# `018` Reinforcement Learning

Requirements: 016 Transformers

Neural networks are, by definition, an universal function approximator. And due to the nature of functions, they are expected to solve classification/regression problems in which we have an input, and we expect an single output.

However, the real world doesn't always work like this. In many occasions we have time-continuous problems, in which we need some agent capable of interacting with the environment multiple times until reaching the desired goal. For instance, to train a neural network to play tic-tac-toe, we need to define a loss function that gets lower the better the network is.

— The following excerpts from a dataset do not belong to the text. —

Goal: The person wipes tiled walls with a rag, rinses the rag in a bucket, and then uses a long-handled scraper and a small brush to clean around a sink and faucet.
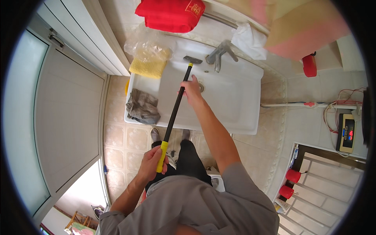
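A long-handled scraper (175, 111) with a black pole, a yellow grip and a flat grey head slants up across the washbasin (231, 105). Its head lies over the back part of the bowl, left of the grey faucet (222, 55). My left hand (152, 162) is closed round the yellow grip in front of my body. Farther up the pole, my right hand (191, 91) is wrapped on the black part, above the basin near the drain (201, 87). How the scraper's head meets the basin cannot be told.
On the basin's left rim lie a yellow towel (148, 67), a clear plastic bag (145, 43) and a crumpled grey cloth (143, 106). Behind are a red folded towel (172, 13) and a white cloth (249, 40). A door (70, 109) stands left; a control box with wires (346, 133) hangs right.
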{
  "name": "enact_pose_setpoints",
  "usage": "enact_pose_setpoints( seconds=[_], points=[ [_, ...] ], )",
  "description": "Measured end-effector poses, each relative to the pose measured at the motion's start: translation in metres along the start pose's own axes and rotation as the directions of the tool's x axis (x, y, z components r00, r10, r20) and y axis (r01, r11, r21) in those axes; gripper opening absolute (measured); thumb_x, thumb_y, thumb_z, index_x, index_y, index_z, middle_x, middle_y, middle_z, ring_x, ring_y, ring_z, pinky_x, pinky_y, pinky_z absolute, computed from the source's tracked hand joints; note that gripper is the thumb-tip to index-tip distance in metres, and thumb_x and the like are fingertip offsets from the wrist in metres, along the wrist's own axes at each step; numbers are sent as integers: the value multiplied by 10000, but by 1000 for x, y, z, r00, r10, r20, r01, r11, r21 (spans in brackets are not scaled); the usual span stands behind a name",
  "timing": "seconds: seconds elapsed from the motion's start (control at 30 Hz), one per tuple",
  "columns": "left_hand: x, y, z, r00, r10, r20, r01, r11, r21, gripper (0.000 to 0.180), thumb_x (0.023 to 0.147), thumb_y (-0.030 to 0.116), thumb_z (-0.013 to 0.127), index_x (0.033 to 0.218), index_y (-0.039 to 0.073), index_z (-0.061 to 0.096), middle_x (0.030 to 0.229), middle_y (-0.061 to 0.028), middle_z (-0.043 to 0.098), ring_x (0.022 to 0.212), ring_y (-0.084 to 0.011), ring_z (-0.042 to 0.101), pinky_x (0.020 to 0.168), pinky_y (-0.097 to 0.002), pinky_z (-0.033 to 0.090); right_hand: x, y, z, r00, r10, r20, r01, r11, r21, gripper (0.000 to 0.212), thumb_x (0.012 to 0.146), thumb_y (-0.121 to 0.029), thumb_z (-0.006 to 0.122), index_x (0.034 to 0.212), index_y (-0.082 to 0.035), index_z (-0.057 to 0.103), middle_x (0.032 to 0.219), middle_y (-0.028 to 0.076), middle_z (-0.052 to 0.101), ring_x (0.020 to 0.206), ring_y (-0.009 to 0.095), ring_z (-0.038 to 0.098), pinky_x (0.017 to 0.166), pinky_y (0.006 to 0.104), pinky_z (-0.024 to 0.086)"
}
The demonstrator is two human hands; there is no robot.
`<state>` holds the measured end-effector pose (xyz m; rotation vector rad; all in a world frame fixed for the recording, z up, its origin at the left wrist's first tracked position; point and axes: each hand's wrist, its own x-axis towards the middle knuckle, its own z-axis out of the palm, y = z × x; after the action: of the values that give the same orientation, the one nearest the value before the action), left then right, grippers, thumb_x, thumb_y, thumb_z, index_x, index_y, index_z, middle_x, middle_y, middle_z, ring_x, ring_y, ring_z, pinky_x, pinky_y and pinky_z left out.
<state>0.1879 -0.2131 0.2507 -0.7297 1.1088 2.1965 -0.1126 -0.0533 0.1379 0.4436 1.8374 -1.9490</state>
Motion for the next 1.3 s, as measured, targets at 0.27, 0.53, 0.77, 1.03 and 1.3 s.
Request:
enact_pose_setpoints(
  seconds=[0.27, 0.53, 0.77, 1.03, 1.3],
  points=[
    [-12, 32, 49, 998, -28, 65, 46, 956, -291, 487, 1043, 191, 386, 1516, 119, 300, 854, -138, 576, 399, -206, 500, 358, -307, 424, -4, -5, 1, 965, -254, -69, 233, 945, -228, 154, 937, -163, 524, 1010, -30, 502, 665, 6, 463, 529, 108, 443, 449, 302, 371],
    [-10, 49, 126, 996, -71, -46, 53, 951, -306, 497, 1064, 226, 370, 1552, 202, 275, 838, -106, 515, 385, -178, 454, 349, -288, 396, 7, -39, -30, 988, -153, 9, 149, 946, -289, 182, 912, -138, 483, 999, 17, 445, 628, 111, 533, 445, 211, 525, 339, 383, 398],
    [-6, 48, 158, 998, -33, -62, 14, 957, -289, 526, 1067, 225, 367, 1576, 228, 236, 841, -99, 507, 401, -164, 455, 361, -277, 400, 14, -41, -43, 989, -132, 68, 144, 966, -213, 143, 921, -144, 477, 973, -13, 456, 649, 78, 515, 460, 186, 514, 344, 359, 392],
    [-5, 76, 167, 991, -94, -99, 69, 971, -229, 535, 1060, 203, 353, 1578, 220, 218, 840, -79, 514, 416, -153, 462, 373, -282, 397, 21, -47, -42, 988, -140, 62, 149, 975, -167, 148, 918, -130, 453, 985, -3, 419, 641, 85, 480, 415, 195, 461, 311, 353, 367],
    [-10, 78, 166, 989, -96, -111, 74, 979, -188, 512, 1077, 236, 353, 1575, 229, 232, 850, -88, 516, 407, -145, 458, 365, -260, 401, 25, -48, -37, 995, -86, 56, 93, 987, -129, 100, 903, -125, 481, 935, -30, 475, 682, 56, 513, 485, 155, 467, 345, 338, 349]
  ],
)
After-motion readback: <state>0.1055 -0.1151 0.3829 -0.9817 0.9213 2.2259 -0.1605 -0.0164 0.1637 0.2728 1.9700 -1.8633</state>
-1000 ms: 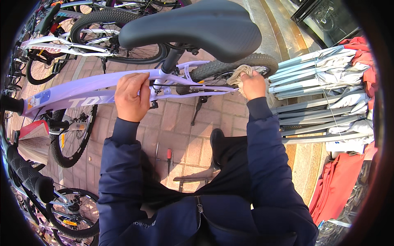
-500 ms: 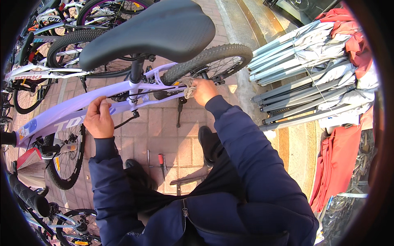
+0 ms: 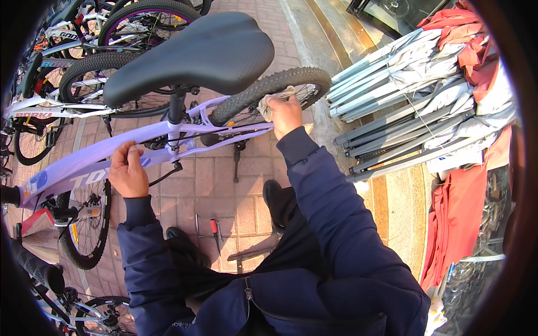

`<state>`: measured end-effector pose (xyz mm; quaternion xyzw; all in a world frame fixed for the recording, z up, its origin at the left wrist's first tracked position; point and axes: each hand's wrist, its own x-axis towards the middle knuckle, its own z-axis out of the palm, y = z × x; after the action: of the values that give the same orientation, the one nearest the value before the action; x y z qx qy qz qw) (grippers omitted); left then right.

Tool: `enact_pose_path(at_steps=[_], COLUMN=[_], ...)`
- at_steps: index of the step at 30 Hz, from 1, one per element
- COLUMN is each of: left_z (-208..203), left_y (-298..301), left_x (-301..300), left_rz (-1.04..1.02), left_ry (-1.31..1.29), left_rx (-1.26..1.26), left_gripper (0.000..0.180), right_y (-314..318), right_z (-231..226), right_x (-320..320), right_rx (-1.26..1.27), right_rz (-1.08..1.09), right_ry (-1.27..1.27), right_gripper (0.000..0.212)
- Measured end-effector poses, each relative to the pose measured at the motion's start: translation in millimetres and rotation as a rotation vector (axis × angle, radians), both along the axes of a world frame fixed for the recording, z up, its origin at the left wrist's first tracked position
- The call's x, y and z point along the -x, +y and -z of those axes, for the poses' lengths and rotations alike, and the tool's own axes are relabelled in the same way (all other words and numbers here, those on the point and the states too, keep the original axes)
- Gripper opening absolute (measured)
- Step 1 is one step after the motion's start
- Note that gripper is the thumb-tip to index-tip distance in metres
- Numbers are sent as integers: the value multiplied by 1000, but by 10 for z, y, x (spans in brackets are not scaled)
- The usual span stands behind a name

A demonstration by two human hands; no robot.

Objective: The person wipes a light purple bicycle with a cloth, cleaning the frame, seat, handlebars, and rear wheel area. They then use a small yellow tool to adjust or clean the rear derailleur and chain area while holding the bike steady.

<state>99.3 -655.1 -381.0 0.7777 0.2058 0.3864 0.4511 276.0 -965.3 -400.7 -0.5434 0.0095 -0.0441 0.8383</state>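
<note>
A light purple bicycle frame [image 3: 101,152] runs across the upper left, with a black saddle [image 3: 193,56] above it and a knobby rear wheel [image 3: 305,78] at its right end. My left hand [image 3: 130,172] is closed at the tube's near edge, thumb and fingers against the frame. My right hand [image 3: 287,116] grips a crumpled, greyish-beige rag [image 3: 270,104] beside the rear wheel's spokes, above the chainstay. Part of the rag is hidden by the fingers. The kickstand [image 3: 237,162] points down toward the paving.
Other parked bicycles [image 3: 56,103] crowd the left side. A red-handled screwdriver [image 3: 214,228] and thin metal tools lie on the brick paving between my feet. To the right, bundled folding frames [image 3: 403,123] with red fabric [image 3: 457,224] rest beside the stone step [image 3: 386,201].
My right hand has moved the rag from the rear axle area up to the wheel's spokes. The left hand stays at the frame. The whole view has shifted slightly.
</note>
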Motion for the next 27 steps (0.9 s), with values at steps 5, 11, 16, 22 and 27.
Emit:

Reinforcement learning (RL) was born as a solution to this problem. In RL, we define a neural network that we call an agent, which is trained to interact with an environment. The agent receives observations from the environment (in the tic-tac-toe context that'd be the pieces in the board), and outputs the logits of the actions it can take. The environment then executes one of the actions based on the logits, and returns the new observation (the new board state) and a reward (a number that tells the agent how well it's doing).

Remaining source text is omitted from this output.